Custom Embedding Models

Oxidoc's bundled BGE Micro v2 model works well for English documentation, but you may want a different model for non-English content, specialized domains, or different quality/size tradeoffs.

Using a Custom Model

Point model_path to your GGUF file:

oxidoc.tomltoml
[search]
semantic = true
model_path = "./models/my-custom-model.gguf"

Oxidoc loads your model instead of the bundled one. At build time, it embeds all pages using your model. The model file is copied to the output directory for browser-side query embedding.

Model Requirements

Your model must meet three requirements:

1

GGUF format

A single .gguf file with the tokenizer embedded.
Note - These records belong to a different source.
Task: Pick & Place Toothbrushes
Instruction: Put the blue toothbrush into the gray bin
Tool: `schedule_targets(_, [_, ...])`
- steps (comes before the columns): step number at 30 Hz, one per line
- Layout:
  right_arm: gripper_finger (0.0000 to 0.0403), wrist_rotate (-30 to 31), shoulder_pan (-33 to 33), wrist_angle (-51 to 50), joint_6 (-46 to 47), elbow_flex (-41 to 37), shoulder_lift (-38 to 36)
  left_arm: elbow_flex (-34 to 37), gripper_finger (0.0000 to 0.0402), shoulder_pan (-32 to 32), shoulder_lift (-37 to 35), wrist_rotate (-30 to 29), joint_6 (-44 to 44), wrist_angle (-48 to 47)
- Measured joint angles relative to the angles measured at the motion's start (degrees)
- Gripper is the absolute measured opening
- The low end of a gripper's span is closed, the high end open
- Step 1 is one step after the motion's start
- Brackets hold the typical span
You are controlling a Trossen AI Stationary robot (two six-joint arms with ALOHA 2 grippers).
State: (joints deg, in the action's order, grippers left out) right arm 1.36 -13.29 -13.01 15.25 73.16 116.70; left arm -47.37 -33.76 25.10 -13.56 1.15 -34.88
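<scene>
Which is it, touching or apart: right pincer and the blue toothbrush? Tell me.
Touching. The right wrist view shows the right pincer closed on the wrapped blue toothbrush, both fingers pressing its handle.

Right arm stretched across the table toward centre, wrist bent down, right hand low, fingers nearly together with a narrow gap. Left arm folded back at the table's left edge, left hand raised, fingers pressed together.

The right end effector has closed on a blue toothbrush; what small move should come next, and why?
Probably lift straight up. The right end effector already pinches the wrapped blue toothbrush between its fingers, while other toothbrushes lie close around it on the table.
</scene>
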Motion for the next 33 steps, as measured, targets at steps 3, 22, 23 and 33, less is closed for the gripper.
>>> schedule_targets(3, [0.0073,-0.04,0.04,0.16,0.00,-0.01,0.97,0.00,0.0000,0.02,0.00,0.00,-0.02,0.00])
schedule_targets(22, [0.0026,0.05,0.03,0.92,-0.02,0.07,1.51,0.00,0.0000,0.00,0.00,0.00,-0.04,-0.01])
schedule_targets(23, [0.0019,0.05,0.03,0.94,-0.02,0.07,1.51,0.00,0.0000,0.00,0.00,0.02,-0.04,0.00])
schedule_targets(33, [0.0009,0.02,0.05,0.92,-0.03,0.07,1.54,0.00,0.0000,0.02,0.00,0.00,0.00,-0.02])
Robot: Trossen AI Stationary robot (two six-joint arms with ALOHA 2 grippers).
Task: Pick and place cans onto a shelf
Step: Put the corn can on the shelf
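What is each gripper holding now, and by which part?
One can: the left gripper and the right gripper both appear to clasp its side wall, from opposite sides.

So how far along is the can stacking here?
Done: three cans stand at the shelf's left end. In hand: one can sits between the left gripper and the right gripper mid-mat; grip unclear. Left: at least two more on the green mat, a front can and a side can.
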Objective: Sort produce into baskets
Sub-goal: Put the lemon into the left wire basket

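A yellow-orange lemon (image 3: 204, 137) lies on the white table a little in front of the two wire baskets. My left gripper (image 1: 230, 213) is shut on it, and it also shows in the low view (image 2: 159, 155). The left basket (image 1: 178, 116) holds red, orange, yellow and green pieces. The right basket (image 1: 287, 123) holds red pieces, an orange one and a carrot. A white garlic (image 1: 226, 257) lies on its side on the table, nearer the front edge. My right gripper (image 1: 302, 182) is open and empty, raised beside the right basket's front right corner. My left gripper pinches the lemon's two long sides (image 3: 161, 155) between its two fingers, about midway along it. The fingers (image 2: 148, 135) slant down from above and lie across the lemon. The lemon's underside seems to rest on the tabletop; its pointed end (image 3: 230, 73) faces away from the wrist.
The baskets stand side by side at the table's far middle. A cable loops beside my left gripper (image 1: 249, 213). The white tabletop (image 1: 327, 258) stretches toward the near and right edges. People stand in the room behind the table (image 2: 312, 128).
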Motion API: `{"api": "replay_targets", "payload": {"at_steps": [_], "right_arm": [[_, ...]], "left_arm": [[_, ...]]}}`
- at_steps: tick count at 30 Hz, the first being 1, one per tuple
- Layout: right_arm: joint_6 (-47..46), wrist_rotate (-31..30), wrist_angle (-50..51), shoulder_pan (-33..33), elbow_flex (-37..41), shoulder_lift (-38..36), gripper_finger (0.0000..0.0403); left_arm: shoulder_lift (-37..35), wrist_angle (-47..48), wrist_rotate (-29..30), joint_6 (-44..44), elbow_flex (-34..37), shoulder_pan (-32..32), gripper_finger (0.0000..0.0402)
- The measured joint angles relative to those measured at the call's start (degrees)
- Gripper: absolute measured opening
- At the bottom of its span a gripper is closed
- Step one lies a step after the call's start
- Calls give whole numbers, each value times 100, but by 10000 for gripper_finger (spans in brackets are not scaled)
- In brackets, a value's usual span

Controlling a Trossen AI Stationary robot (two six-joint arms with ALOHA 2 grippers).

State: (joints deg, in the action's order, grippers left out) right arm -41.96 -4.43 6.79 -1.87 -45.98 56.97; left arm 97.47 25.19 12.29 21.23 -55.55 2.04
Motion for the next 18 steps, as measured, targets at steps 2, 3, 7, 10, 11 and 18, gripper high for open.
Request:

This is the standard format for efficient model distribution — one file contains everything needed for inference.

2

Sentence embedding model

The model must produce fixed-size vectors from text input. It must be a sentence-transformer or embedding model, not a generative LLM. Models like BERT, BGE, E5, GTE, and MiniLM work.

3

Compatible architecture

Standard BERT-family sentence transformers work out of the box with Oxidoc's boostr GGUF loader. This covers the vast majority of embedding models on Hugging Face.

When to Use a Custom Model

Non-English documentation

The bundled model is optimized for English. For Japanese, Chinese, Korean, Arabic, or multilingual docs, use a model trained on your target language. Semantic search quality drops significantly when the model doesn't understand the content language.

Domain-specific content

Medical, legal, scientific, or financial documentation uses specialized terminology. A domain-fine-tuned model understands that "injection" means something different in medicine vs. software security.

Higher quality embeddings

Larger models (100MB+) with more dimensions (768, 1024) capture more semantic nuance. If search quality is critical and your users have fast connections, a larger model is worth the tradeoff.

Smaller footprint

If 17.5 MB is too large for your users (mobile-first docs, users on slow connections), use a smaller quantized model. Q4 quantization can cut size by 50-75% with modest quality loss.

Finding Models

Search Hugging Face for GGUF sentence embedding models. When evaluating models, look for:

  • "sentence-transformers" or "embedding" in the model name
  • GGUF variants — look for filenames like model-q5_k_m.gguf or model-f16.gguf
  • Language coverage — check the model card for supported languages
  • Embedding dimensions — higher dimensions = better quality but larger vectors
  • MTEB benchmark scores — the standard benchmark for embedding quality
Use CaseModelSizeDimensionsNotes
English (default)BGE Micro v217.5 MB384Bundled, good quality/size ratio
English (high quality)bge-small-en-v1.5~130 MB384Better quality, larger download
Multilingualmultilingual-e5-small~120 MB384100+ languages, good for i18n sites
Japanese / CJKmultilingual-e5-small~120 MB384Strong CJK support
Chinesebge-small-zh-v1.5~100 MB512Optimized specifically for Chinese
Minimal sizeall-MiniLM-L6-v2~23 MB384Smallest useful model

Model size = browser download

Your custom model file is served to the browser for query-time embedding. A 500 MB model means a 500 MB download before semantic search works. Lexical search still works immediately — semantic search becomes available once the model loads.

Converting Models to GGUF

If you find a model on Hugging Face in safetensors or PyTorch format but not GGUF, you can convert it:

1

Clone the model

git clone https://huggingface.co/BAAI/bge-small-en-v1.5
2

Convert to GGUF

Use the conversion tools from llama.cpp or ggml:

python convert-hf-to-gguf.py bge-small-en-v1.5 --outtype f16
3

Quantize (optional)

Reduce file size with quantization:

./quantize bge-small-en-v1.5-f16.gguf bge-small-en-v1.5-q5_k_m.gguf Q5_K_M

Quantization levels (smaller = less quality):

  • F16 — full precision, largest file
  • Q8_0 — near-lossless, ~50% smaller
  • Q5_K_M — good balance, ~65% smaller
  • Q4_K_M — aggressive, ~75% smaller
4

Use in Oxidoc

oxidoc.tomltoml
[search]
semantic = true
model_path = "./models/bge-small-en-v1.5-q5_k_m.gguf"

Embedding models only

Only convert sentence/embedding models (BERT, BGE, E5, GTE, MiniLM). Do not use generative LLMs (GPT, Llama, Mistral) — they don't produce fixed-size embeddings and won't work with Oxidoc's search engine.

Testing Your Model

After switching models, test search quality by trying:

  1. Exact term searches — "oxidoc.toml", "CodeBlock" (should still work via lexical)
  2. Conceptual searches — "how to change colors" (should find theming page)
  3. Synonym searches — "setup" (should find installation page)
  4. Your domain terms — whatever specialized vocabulary your docs use

If semantic results are poor, try a larger model or one specifically trained on your domain/language.